Noi abbiamo una lunga esperienza di comunicazioni relative ai mercati finanziari, e per questo a noi pare evidente che la manipolazione della massa degli investitori attraverso i social ed i media oggi è a livelli elevati, e mai visti prima. Costruire narrative, che appaiono credibili ad una lettura frettolosa, ma che nulla hanno a che vedere con la realtà: costruite per spingere gli investitori, sempre e comunque, verso certi investimenti e certi tipi di portafogli.

L’investitore che non è consapevole di questi meccanismi, l’investitore che si lascia trascinare da narrazioni incomplete e grossolane, farà sicuramente una serie di sbagli nell’impiego del suo risparmio. E questo è un problema concreto.

Gli investitori consapevoli sono quelli che riconoscono narrative come queste, e se ne sanno difendere. Ed anzi ricavarne opportunità di guadagno. Ciò che noi in Recce’d facciamo ogni mattina per i nostri Clienti attraverso The Morning Brief. Dove spieghiamo come si usa, un fatto come quello dell’immagine che segue, per fare performance e risultati.

Con questa lunga digressione, ci auguriamo di avervi regalato un contributo pratico ed utile, anche questo caso.

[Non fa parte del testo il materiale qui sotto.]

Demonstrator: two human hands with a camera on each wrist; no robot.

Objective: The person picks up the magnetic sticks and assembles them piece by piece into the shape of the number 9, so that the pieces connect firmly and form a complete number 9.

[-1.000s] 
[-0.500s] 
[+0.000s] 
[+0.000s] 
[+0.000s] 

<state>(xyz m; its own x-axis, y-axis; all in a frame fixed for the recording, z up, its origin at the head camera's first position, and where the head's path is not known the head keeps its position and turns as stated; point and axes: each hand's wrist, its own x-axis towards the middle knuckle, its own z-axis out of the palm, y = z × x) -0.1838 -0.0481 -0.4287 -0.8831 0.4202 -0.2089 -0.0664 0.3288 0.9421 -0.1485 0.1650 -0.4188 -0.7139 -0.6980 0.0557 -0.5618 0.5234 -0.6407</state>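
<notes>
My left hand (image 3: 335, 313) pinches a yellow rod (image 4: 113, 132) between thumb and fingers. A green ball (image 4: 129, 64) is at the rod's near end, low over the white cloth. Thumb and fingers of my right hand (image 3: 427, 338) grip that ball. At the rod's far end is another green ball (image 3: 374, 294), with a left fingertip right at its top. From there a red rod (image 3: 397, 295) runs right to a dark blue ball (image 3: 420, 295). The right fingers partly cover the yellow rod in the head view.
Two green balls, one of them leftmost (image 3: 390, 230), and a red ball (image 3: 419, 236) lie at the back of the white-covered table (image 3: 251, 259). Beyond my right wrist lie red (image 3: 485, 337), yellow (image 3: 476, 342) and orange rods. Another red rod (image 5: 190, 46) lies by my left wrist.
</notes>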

Ora però lasciamo da parte le manipolazioni della realtà, e ritorniamo proprio alla realtà, alla qualità, ed all’analisi: l’analisi fatta con metodo, disciplina, rigore. Evitando sia l’ottimismo a buon mercato sia il pessimismo a poco prezzo. E senza fare mai il tifo per nessuno e nessuna parte e nessuna cosa, che non sia l’interesse del nostro Cliente le la performance (risk weighted) dei portafogli modello di Recce’d

Ritorniamo a parlare coi lettori, in modo serio e professionale, di mercati finanziari, ed in particolare dell’estate che ci attende e del secondo semestre del 2025, con il contributo che abbiamo scelto e tradotto per voi, che anticipa all’investitore le incognite dei mesi estivi del 2025. Anche in questo articolo, trovate informazioni che certamente sono sfuggite a voi, ai social, al quotidiano che leggete la mattina, al GR, al TG.

I mesi estivi sono un periodo per prendersi una pausa, crogiolarsi al sole con amici e familiari, e i mercati finanziari impazziscono per un motivo o per l'altro. Con l'avvicinarsi della stagione nell'emisfero settentrionale e l'avvio del consueto processo di diradamento e oscillazione dei mercati, c'è il rischio che nei prossimi mesi si verifichi una qualche esplosione.

Un amuse bouche in tal senso è arrivato la scorsa settimana con alcuni movimenti peculiari dello yen giapponese. In generale, lo yen è una delle valute, insieme al dollaro e al franco svizzero, che si comporta piuttosto bene in periodi di stress. Non è un vero e proprio rifugio, ma la tradizione popolare sui mercati vuole che durante periodi turbolenti o di paura, gli investitori giapponesi riportino a casa i loro fondi parcheggiati in attività all'estero, trascinando con sé lo yen.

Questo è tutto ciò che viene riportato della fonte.